- Your instructions -
The lines below that include the word "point" are to be reported.

- Source material -
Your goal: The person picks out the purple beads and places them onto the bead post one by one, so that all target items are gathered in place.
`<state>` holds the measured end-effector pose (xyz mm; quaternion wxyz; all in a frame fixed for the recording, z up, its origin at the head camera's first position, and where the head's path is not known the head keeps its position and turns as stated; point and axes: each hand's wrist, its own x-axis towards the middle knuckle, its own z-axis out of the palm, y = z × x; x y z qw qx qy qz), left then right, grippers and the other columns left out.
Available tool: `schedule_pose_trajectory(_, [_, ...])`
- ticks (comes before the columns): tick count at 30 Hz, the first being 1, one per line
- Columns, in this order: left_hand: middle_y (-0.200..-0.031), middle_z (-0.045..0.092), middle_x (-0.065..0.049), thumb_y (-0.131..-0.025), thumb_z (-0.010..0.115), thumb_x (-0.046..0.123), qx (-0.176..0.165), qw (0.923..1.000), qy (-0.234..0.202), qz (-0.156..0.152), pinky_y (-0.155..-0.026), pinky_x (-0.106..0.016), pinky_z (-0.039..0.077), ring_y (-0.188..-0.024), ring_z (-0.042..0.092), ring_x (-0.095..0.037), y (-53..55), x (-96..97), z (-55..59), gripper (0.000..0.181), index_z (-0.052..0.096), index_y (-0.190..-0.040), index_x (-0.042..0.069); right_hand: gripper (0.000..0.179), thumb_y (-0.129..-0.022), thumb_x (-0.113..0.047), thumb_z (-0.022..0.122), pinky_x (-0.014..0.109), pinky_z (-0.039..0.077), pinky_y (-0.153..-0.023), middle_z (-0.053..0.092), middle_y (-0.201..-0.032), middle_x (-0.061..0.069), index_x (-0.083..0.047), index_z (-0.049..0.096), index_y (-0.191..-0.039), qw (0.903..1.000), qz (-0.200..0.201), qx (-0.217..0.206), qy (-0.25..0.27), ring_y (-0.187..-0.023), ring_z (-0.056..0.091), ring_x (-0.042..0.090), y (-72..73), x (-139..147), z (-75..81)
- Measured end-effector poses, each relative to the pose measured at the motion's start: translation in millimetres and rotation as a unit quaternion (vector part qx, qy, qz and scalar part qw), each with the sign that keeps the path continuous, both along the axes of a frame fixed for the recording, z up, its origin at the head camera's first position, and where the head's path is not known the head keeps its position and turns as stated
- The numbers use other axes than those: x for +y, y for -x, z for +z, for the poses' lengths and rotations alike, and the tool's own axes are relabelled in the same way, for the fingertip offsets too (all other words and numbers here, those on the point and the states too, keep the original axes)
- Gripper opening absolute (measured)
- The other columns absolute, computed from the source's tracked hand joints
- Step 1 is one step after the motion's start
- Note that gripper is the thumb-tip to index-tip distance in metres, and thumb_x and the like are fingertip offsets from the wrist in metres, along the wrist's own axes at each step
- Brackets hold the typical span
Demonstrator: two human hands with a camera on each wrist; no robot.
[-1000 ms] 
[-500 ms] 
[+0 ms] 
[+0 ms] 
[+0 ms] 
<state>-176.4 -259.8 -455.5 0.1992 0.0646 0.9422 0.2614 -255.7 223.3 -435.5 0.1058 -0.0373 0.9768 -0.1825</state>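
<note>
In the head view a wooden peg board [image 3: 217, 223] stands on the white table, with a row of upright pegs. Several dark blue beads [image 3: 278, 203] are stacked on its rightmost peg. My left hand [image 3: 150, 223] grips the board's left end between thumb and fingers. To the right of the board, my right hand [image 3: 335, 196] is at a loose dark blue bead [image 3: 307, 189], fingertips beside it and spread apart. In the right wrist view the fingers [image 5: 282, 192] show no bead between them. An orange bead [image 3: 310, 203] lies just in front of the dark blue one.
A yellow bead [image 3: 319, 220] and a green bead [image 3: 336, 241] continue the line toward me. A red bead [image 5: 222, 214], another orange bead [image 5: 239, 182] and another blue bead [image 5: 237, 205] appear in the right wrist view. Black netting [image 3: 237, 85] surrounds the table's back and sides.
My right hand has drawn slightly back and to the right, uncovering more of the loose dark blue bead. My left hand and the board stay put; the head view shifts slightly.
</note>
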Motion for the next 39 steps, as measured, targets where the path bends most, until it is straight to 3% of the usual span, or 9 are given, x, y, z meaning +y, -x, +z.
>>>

- Result of this task -
`<state>` holds the measured end-effector pose (xyz mm; quaternion wxyz; all in a frame fixed for the recording, z up, its origin at the head camera's first position, and where the head's path is not known the head keeps its position and turns as stated; point and axes: each hand's wrist, its own x-axis towards the middle knuckle, its own z-axis out of the palm, y = z × x; x y z qw qx qy qz), left then right, grippers and the other columns left out.
- The numbers use other axes than those: x for +y, y for -x, z for +z, for the poses' lengths and rotations alike, and the tool's own axes are relabelled in the same way, for the fingertip offsets too (all other words and numbers here, those on the point and the states too, keep the original axes)

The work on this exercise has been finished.